Un’autista di Ferrovie del Gargano è stata aggredito il 4 giugno scorso a Margherita di Savoia mentre era in servizio. L’uomo, originario di San Ferdinando di Puglia, ha riportato una prognosi di 15 giorni. Secondo quanto appreso, tutto sarebbe cominciato durante il transito a Barletta dell’autobus guidato dalla vittima, il quale avrebbe avuto una discussione con un giovane sprovvisto di biglietto e che avrebbe preteso di salire a bordo del mezzo “fuori fermata”, e dunque non in prossimità degli stalli preposti. Dopo aver lasciato il giovane a terra, l’autista ha proseguito il suo percorso. Una volta giunto a Margherita di Savoia in una delle primissime fermate nella città salinara, ecco che sarebbe riapparso lo stesso giovane lasciato a Barletta, questa volta in compagnia di un coetaneo. A quel punto sarebbe avvenuta l’aggressione all’autista, il quale a sua volta avrebbe tentato di difendersi. L’uomo, come detto, ha riportato una prognosi di 15 giorni dopo le cure ricevuto presso l’ospedale “Dimiccoli” di Barletta. I carabinieri hanno avviato accertamenti.

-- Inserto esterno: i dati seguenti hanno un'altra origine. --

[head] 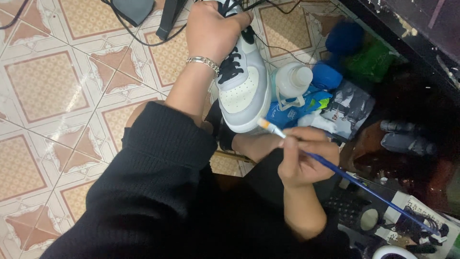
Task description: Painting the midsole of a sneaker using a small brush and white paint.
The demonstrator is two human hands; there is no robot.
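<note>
A grey and cream sneaker [244,86] with black laces is held up, toe pointing toward me. My left hand [213,29] grips it from above near the laces; a silver bracelet [203,61] circles that wrist. My right hand [302,156] pinches a thin paintbrush with a blue handle [364,187]. The brush's pale tip [265,125] touches the white sole edge at the toe.
A white plastic bottle [293,79], blue packets [297,112] and blue and green cloths [357,50] lie on the patterned tile floor [48,86] right of the shoe. Black cables [143,36] run at the top. Dark clutter and small containers [412,225] fill the lower right.
</note>
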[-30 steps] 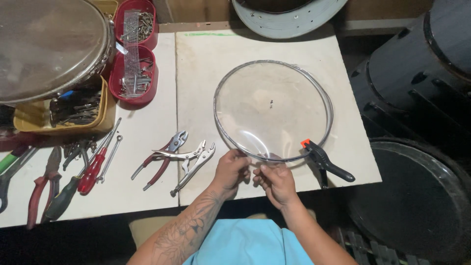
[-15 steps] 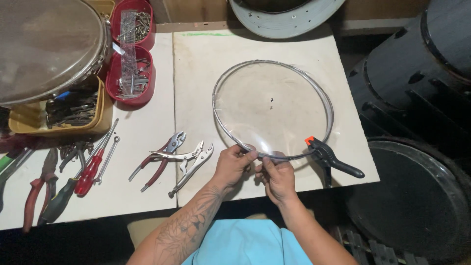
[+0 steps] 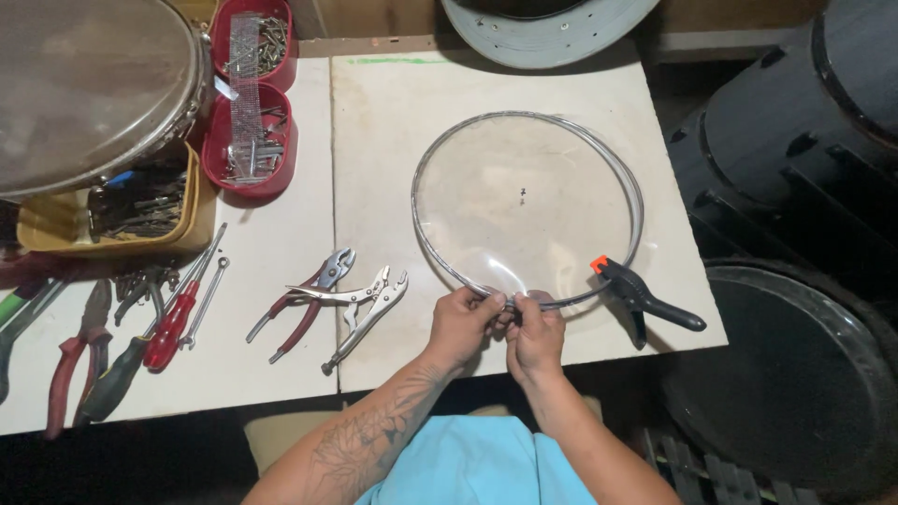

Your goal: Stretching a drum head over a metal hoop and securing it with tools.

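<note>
Drumhead (image 3: 524, 201), a clear film in a thin metal hoop (image 3: 426, 234), lies flat on the pale board (image 3: 374, 122), its near edge at the board's front where both hands meet. Left hand (image 3: 460, 327) is curled closed, fingers pinching the hoop at the near rim; right hand (image 3: 537, 337) is closed beside it, thumb and fingers pressed on the same stretch of rim, the two hands touching. Whether anything small sits between the fingers cannot be told. Judging by this, the step in hand is working film and hoop together at that spot; the next move likely calls for a firm pinch and a short shift along the rim without lifting the hoop.

Just right of the hands, a black spring clamp (image 3: 645, 295) with an orange tip grips the hoop. Left of them lie locking pliers (image 3: 365, 313) and red-handled pliers (image 3: 299, 307), apart from the hoop. Further left are screwdrivers (image 3: 173, 323) and more pliers. Beyond, a yellow tray (image 3: 56, 229) of bits, two red bowls (image 3: 248, 140) of screws, and a large drum (image 3: 84, 84) at the far left corner.
</note>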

L’episodio di violenza è stato rilanciato anche dalle sigle sindacali. FILT CGIL, FIT CISL e UILTRASPORTI hanno espresso «ferma condanna per il grave episodio», parlando dell’ennesimo caso di violenza ai danni del personale delle aziende di trasporto pubblico locale che «conferma una situazione di crescente criticità» che «desta preoccupazione». Le sigle hanno infine chiesto «l’adozione di iniziative concrete» per arginare il fenomeno. Anche la segreteria provinciale FAISA CISAL Foggia ha inviato una nota di solidarietà e di denuncia a Ferrovie del Gargano e ai Prefetti di Foggia e BAT per la «vile aggressione» e con l’augurio di pronta guarigione al dipendente.